Based on database collected from IMDb (CSV file attached in the repository), this CONTENT BASED RECOMMENDATION SYSTEM takes in a movie that a user currently likes, as input. Then it analyzes the contents (storyline, genre, cast, director etc.) of the movie to find out other movies which have similar content. It ranks similar movies according to their similarity scores (Cosine similarity) and recommends the top 50 most relevant movies to the user.
After downloading the dataset, we import all the required libraries and then read the csv file using read_csv() method.
The dataset has many extra columns of information about a movie which are irrelevent in determining Cosine Similarity. So, we choose particular columns - keywords, cast, genres and director to use as our "feature set" . Then create a function for combining the values of these columns into a single string. After calling the function, we feed these strings to a CountVectorizer() object for getting the count matrix.
This method of quantifying similarity between 2 strings visualises strings as vectors the coordinates (represented by the Count Matrix mentioned above) of which are decided by the feature set. The Cosine of angle between 2 vectors then represents a measure of similarity (Parrelel/identical vectors will have a 0 degree angle giving maximum or complete similarity = 1).

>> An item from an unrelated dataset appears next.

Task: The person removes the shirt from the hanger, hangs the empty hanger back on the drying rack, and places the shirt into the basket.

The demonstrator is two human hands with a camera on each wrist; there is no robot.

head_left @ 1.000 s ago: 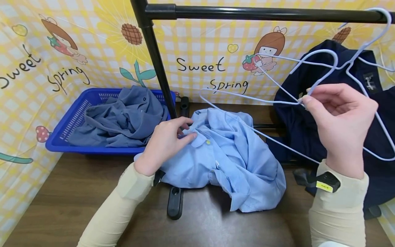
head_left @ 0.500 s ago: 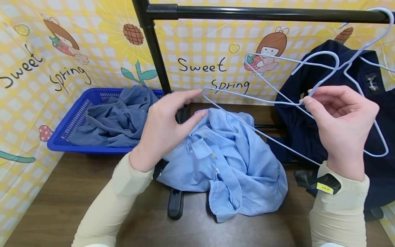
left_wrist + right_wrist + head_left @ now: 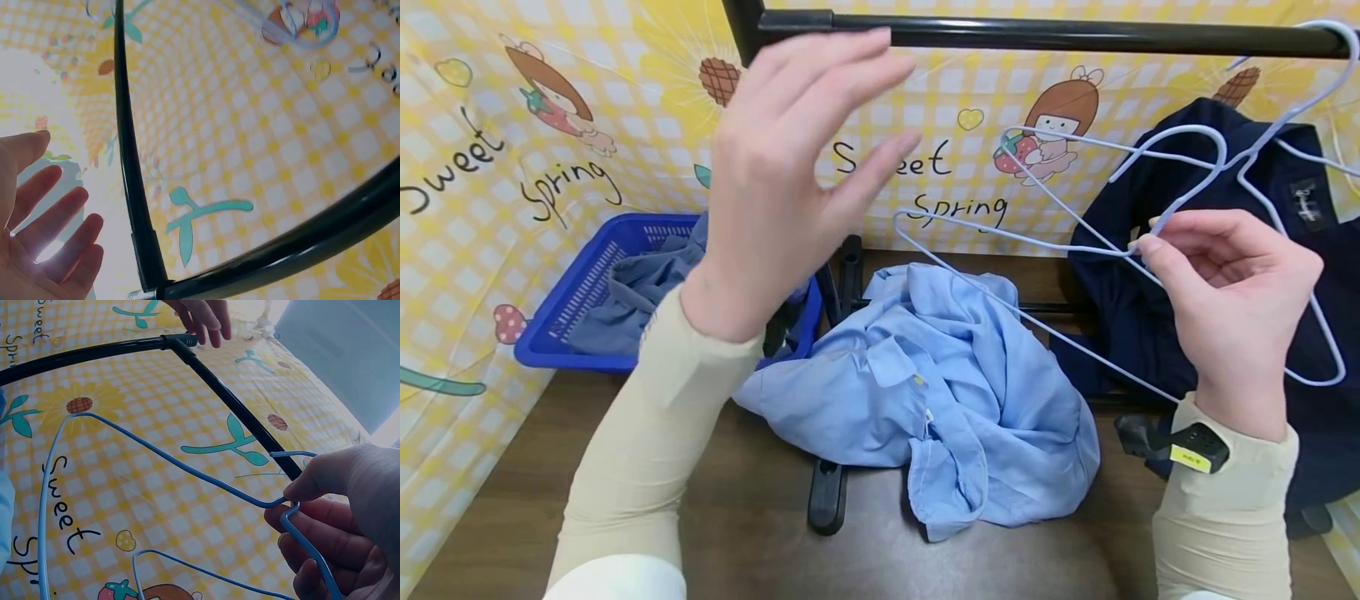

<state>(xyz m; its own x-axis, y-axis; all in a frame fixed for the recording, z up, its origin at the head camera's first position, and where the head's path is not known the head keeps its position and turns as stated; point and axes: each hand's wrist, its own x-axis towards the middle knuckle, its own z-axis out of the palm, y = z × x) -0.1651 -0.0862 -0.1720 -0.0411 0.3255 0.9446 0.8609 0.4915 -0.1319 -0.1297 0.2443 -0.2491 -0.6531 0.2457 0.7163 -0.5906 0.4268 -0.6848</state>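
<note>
**Right grip (image 3: 1240, 292) pinches a lavender-blue wire hanger (image 3: 1067, 247) in front of a rumpled shirt (image 3: 865, 417)**

At the left of the frame, a blue basket (image 3: 576, 362) holds a slate-blue garment (image 3: 632, 300). The left grip (image 3: 775, 183) is raised in the upper left, fingers and thumb spread well apart, holding nothing; with its forearm it masks much of the rack's upright post and the basket's right part. The left wrist view shows what is masked there: the post (image 3: 128, 156) meeting the rail, with a gap between it and the fingers.

The light-blue shirt lies heaped at the centre on the worktop (image 3: 760, 533), collar up, partly over a black rack foot (image 3: 827, 500). Across the top runs the black rail (image 3: 1037, 35).

The held hanger is right of centre. Its long bottom wire slants from centre-left towards lower right, crossing in front of the shirt; one shoulder end points left, and the hook arches up, its tip turned left. Wires of another hanger (image 3: 1266, 137) on the rail cross behind it, with a navy garment (image 3: 1195, 167) beyond at the right.

The right grip is closed, thumb and fingertips on the hanger's neck; the right wrist view shows this pinch from its other side, plus a pale panel (image 3: 344, 356) in the upper right.
</note>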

So it can be concluded that larger value of Cosine denotes more similarity.
User enters the title of the movie that he/she currently likes and we find the index (as in the database) of that movie. Now we access the row corresponding to this movie in the similarity matrix so as to get the similarity scores of all other movies w.r.t the current movie. Then enumerate through all the similarity scores of that movie to make a tuple of movie index and similarity score.
Here, each item is in the form- (movie index, similarity score).
The list is then sorted according to similarity scores in descending order. Since the most similar movie to a given movie will be itself, we discard the first element after sorting the list and print next top 50 entries from sorted_similar_movies list.